A Shocking Idea: Nerves Might Run on Sound, Not Electricity
Most people know that nerves work by passing electrical currents from cell to cell. But you might be surprised to learn that no one knows exactly how anesthetics stop nerves from carrying pain signals. That’s why two scientists believe that we really don’t know how nerves work after all.
According to their controversial theory, electricity is just a side effect of how nerves really operate: by conducting high-density waves of pressure that resemble sound reverberating through a pipe. If correct, Jackson and Thomas Heimburg, a Niels Bohr biophysicist and co-author of a recent paper describing their theory, would turn a long-held (and Nobel Prize-winning) theory on its head.

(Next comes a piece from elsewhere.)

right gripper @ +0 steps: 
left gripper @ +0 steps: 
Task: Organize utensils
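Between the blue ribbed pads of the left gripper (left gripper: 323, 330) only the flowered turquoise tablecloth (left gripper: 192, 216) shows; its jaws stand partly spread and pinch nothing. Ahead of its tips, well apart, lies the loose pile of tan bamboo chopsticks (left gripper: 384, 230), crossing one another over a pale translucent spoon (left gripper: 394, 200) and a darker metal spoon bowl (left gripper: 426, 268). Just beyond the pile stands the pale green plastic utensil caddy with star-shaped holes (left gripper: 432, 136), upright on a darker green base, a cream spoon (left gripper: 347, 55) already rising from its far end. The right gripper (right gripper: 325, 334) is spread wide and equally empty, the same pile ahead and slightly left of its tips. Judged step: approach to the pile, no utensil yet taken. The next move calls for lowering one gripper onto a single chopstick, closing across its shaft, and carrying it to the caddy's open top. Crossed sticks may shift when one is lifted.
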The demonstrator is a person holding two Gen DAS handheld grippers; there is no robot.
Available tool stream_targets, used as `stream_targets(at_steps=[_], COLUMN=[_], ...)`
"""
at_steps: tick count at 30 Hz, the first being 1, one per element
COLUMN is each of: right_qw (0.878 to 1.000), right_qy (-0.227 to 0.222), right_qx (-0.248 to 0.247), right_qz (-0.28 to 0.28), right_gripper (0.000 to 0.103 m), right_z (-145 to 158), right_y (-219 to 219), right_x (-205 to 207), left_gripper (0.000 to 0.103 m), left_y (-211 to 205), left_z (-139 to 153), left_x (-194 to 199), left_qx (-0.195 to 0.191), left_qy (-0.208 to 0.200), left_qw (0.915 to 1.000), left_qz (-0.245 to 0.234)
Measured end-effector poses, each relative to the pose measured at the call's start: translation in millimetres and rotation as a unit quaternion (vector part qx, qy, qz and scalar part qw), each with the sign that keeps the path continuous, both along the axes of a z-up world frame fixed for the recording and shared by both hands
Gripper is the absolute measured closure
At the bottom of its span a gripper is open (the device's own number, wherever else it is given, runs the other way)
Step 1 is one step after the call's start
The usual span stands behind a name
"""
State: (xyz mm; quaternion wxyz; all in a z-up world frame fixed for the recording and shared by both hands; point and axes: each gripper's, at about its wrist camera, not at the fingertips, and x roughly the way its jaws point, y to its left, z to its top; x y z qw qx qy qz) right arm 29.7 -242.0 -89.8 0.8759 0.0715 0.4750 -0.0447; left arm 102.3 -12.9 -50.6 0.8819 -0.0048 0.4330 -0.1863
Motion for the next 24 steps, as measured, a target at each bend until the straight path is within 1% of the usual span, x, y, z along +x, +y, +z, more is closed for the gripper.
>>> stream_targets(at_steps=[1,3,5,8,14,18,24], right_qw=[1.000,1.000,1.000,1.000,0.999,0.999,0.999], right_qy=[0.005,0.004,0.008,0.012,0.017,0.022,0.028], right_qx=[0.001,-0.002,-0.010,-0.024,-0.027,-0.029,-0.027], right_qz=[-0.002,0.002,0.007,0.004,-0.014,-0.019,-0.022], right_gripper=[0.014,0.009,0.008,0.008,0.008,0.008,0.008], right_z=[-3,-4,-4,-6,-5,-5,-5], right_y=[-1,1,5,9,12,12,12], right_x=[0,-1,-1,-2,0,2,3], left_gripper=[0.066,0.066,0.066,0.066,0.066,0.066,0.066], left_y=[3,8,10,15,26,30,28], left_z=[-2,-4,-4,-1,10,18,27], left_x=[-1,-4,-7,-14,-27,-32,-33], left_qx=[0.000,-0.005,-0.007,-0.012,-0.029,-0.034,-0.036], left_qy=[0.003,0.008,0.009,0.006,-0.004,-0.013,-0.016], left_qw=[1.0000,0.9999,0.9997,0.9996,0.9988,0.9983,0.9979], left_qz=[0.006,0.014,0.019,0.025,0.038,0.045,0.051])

Their theory, published in the Biophysical Journal, explains how nerves and anesthetics work as follows: Nerves are made of lipids that are liquid at body temperature. A yet-to-be-defined mechanism creates high-pressure, semisolid waves that move through the cells, delivering messages.
Anesthetics, they suggest, lower the temperature at which lipids become solid, making it difficult for the waves to form, thereby preventing nerves from sending pain signals. They also suggest that as the waves travel, they change the shape of the cell membrane, producing the electrical pulse that scientists currently mistake for the primary function of nerve cells.